Je sais qu’il m’est facile de tenir ce discours, alors que j’ai fait de mon engagement militant mon travail et une source de revenus, et qu’il est difficile si ce n’est impossible pour une large frange de la population de débloquer du temps ou les ressources pour le faire. À Reclaim Finance, nous tentons de faire coïncider ces différents paramètres en appelant notamment les salarié·e·s à se mobiliser au cœur de leur entreprise, là où iels passent la majorité de leur temps, par exemple en reprenant le contrôle de leur épargne salariale. Beaucoup de salarié·e·s se voient proposer des produits d’épargne salariale qui représentent 180 milliards d’euros, faisant de l’épargne salariale le 3ème produit d’épargne des Français, derrière les livrets et l’assurance-vie. Or, notre analyse montre que la majorité des produits continue d’investir dans l’expansion pétro-gazière. Nous accompagnons donc des salarié·e·s désireux·euses d’exiger des pratiques d’investissements soutenables. Un bon moyen aussi d’apprendre à s’organiser collectivement, aujourd’hui sur l’épargne, mais je l’espère demain sur d’autres enjeux sociaux et environnementaux. 

Certains progrès valent-ils la peine d’être rappelés ?

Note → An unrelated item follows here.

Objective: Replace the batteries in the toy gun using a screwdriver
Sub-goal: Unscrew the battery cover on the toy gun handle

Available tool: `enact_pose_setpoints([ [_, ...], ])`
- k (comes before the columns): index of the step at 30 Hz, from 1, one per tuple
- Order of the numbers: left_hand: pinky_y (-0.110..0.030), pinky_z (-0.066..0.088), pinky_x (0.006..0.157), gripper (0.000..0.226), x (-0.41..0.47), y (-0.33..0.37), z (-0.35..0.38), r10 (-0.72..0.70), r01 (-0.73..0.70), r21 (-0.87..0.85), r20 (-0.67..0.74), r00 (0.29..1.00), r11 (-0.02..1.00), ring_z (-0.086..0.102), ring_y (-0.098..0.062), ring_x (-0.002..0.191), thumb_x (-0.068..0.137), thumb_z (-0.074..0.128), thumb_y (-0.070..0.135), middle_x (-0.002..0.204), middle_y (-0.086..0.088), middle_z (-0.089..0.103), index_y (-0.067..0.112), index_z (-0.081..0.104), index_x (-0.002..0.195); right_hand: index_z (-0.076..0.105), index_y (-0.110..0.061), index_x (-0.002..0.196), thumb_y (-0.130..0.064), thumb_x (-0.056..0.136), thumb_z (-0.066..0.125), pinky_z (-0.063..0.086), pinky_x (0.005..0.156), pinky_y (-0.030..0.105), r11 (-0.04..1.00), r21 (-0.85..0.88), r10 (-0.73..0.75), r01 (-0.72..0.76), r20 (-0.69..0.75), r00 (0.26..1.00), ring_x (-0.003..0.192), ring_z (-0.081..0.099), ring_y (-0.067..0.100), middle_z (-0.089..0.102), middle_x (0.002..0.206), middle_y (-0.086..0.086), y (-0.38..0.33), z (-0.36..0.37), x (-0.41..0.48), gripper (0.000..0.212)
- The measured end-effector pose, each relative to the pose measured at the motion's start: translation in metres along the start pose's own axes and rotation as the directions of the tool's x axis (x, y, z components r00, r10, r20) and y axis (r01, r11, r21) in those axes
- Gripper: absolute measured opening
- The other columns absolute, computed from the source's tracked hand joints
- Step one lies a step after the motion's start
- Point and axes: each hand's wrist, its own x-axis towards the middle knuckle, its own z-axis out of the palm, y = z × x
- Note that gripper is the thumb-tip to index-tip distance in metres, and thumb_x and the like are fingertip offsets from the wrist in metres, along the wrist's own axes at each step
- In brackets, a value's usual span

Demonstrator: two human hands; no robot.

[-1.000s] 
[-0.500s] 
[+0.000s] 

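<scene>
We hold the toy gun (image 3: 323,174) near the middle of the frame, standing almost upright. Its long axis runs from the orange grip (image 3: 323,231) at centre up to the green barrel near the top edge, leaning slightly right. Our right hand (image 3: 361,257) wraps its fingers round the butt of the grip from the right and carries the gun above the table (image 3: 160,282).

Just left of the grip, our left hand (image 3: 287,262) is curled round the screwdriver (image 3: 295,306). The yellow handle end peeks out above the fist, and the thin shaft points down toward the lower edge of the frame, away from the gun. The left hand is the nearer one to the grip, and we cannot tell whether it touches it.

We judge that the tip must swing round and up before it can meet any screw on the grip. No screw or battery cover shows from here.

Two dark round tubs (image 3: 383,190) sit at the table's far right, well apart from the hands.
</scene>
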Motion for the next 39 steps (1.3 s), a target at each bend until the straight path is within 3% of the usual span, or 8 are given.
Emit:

On peut se féliciter de l’entrée de la double matérialité dans le reporting extra-financier des entreprises (obligation de prendre en compte les dimensions financières et d’impact), à travers la directive directive européenne Corporate Sustainability Reporting Directive sur le reporting extra-financier (la CSRD). La double matérialité implique que les acteurs financiers ne se soucient plus uniquement des risques financiers auxquels ils sont exposés, notamment ceux liés aux changements climatiques, mais qu’ils se penchent aussi sur l’impact de leurs activités sur le climat, les droits humains et les écosystèmes. 

Mais cela reste un exercice de transparence qu’il faut prolonger d’obligation à adopter des plans de transition indiquant notamment comment les acteurs financiers entendent aligner leurs financements avec les objectifs climatiques européens et internationaux. Ces plans doivent également préciser comment les acteurs financiers entendent progressivement arrêter leur soutien aux activités essentiellement polluantes, augmenter celui dédié aux solutions environnementales, et assister la transformation des secteurs qui, comme l’acier ou la production d’électricité, ont un avenir à condition de se décarboner.